WORK REQUEST: Your reply should be the full listing, copied exactly.

DATA EXCERPT:
——

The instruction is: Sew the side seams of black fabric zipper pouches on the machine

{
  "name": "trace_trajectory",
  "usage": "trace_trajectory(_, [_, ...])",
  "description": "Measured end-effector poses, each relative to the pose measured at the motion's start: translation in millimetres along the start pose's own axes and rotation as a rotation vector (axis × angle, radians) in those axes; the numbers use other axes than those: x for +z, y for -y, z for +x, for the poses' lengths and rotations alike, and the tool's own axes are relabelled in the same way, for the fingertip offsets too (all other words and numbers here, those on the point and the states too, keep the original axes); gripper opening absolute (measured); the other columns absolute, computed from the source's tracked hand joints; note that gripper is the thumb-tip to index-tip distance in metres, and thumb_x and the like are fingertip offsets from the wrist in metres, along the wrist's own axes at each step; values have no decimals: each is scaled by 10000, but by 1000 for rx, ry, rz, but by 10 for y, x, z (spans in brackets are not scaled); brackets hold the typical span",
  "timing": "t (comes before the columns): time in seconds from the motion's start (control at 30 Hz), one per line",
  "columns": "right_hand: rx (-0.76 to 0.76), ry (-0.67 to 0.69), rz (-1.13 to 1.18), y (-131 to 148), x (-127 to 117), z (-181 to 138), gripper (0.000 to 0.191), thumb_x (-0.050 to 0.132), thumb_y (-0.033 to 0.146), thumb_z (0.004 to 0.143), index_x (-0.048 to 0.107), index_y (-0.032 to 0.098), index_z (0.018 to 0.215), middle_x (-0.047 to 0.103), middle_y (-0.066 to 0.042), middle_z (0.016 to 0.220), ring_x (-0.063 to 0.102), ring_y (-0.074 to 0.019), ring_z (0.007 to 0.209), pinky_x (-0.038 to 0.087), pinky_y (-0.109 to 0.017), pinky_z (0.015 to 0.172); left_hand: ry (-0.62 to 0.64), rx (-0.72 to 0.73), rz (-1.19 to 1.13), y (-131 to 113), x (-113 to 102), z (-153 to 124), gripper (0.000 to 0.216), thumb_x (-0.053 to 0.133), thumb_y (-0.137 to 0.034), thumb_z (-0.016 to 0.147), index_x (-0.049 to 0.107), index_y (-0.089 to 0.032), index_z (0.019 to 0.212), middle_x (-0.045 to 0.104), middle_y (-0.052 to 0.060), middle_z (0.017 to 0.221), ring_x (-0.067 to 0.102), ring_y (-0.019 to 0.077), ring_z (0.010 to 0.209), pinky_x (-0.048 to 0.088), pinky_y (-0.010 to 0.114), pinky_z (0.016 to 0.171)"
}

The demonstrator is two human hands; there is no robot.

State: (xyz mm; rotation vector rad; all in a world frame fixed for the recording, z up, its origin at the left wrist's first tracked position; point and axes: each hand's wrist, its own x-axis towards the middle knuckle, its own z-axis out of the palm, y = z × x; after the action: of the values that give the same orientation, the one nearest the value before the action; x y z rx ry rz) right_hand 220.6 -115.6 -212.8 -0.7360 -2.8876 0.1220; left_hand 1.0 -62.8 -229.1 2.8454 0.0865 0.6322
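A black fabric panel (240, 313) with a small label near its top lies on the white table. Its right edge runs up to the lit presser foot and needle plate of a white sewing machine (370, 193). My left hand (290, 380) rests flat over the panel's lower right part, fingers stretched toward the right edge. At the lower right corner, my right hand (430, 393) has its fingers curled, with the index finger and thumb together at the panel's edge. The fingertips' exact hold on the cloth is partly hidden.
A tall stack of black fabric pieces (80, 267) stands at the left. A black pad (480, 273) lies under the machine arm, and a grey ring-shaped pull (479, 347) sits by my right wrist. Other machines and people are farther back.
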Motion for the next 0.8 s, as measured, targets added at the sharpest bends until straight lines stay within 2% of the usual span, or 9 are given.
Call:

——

ANSWER BOX:
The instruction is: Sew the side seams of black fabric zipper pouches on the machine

{
  "name": "trace_trajectory",
  "usage": "trace_trajectory(_, [_, ...])",
  "description": "Measured end-effector poses, each relative to the pose measured at the motion's start: translation in millimetres along the start pose's own axes and rotation as a rotation vector (axis × angle, radians) in those axes; the numbers use other axes than those: x for +z, y for -y, z for +x, for the poses' lengths and rotations alike, and the tool's own axes are relabelled in the same way, for the fingertip offsets too (all other words and numbers here, those on the point and the states too, keep the original axes); gripper opening absolute (measured); the other columns absolute, computed from the source's tracked hand joints; note that gripper is the thumb-tip to index-tip distance in metres, and thumb_x and the like are fingertip offsets from the wrist in metres, along the wrist's own axes at each step; values have no decimals: each is scaled by 10000, but by 1000 for rx, ry, rz, but by 10 for y, x, z (spans in brackets are not scaled); brackets hold the typical span",
  "timing": "t (comes before the columns): time in seconds from the motion's start (control at 30 Hz), one per line",
  "columns": "right_hand: rx (-0.76 to 0.76), ry (-0.67 to 0.69), rz (-1.13 to 1.18), y (-131 to 148), x (-127 to 117), z (-181 to 138), gripper (0.000 to 0.191), thumb_x (-0.050 to 0.132), thumb_y (-0.033 to 0.146), thumb_z (0.004 to 0.143), index_x (-0.048 to 0.107), index_y (-0.032 to 0.098), index_z (0.018 to 0.215), middle_x (-0.047 to 0.103), middle_y (-0.066 to 0.042), middle_z (0.016 to 0.220), ring_x (-0.063 to 0.102), ring_y (-0.074 to 0.019), ring_z (0.007 to 0.209), pinky_x (-0.038 to 0.087), pinky_y (-0.109 to 0.017), pinky_z (0.015 to 0.172); left_hand: ry (-0.62 to 0.64), rx (-0.72 to 0.73), rz (-1.19 to 1.13), y (-131 to 113), x (-113 to 102), z (-153 to 124), gripper (0.000 to 0.216), thumb_x (-0.053 to 0.133), thumb_y (-0.137 to 0.034), thumb_z (-0.016 to 0.147), index_x (-0.049 to 0.107), index_y (-0.089 to 0.032), index_z (0.019 to 0.212), middle_x (-0.045 to 0.104), middle_y (-0.052 to 0.060), middle_z (0.017 to 0.221), ring_x (-0.067 to 0.102), ring_y (-0.019 to 0.077), ring_z (0.010 to 0.209), pinky_x (-0.048 to 0.088), pinky_y (-0.010 to 0.114), pinky_z (0.016 to 0.171)"
}

The demonstrator is two human hands; there is no robot.

State: (xyz mm; rotation vector rad; all in a world frame fixed for the recording, z up, its origin at the left wrist's first tracked position; point and axes: each hand's wrist, its own x-axis towards the middle knuckle, its own z-axis out of the palm, y = z × x; after the action: of the values that give the same orientation, the one nearest the value before the action; x y z rx ry rz) right_hand 220.6 -115.6 -212.8 -0.7360 -2.8876 0.1220; left_hand 1.0 -62.8 -229.1 2.8454 0.0865 0.6322
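A black fabric panel (240, 313) with a small label near its top lies on the white table. Its right edge runs up to the lit presser foot and needle plate of a white sewing machine (370, 193). My left hand (290, 380) rests flat over the panel's lower right part, fingers stretched toward the right edge. At the lower right corner, my right hand (430, 393) has its fingers curled, with the index finger and thumb together at the panel's edge. The fingertips' exact hold on the cloth is partly hidden.
A tall stack of black fabric pieces (80, 267) stands at the left. A black pad (480, 273) lies under the machine arm, and a grey ring-shaped pull (479, 347) sits by my right wrist. Other machines and people are farther back.
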Motion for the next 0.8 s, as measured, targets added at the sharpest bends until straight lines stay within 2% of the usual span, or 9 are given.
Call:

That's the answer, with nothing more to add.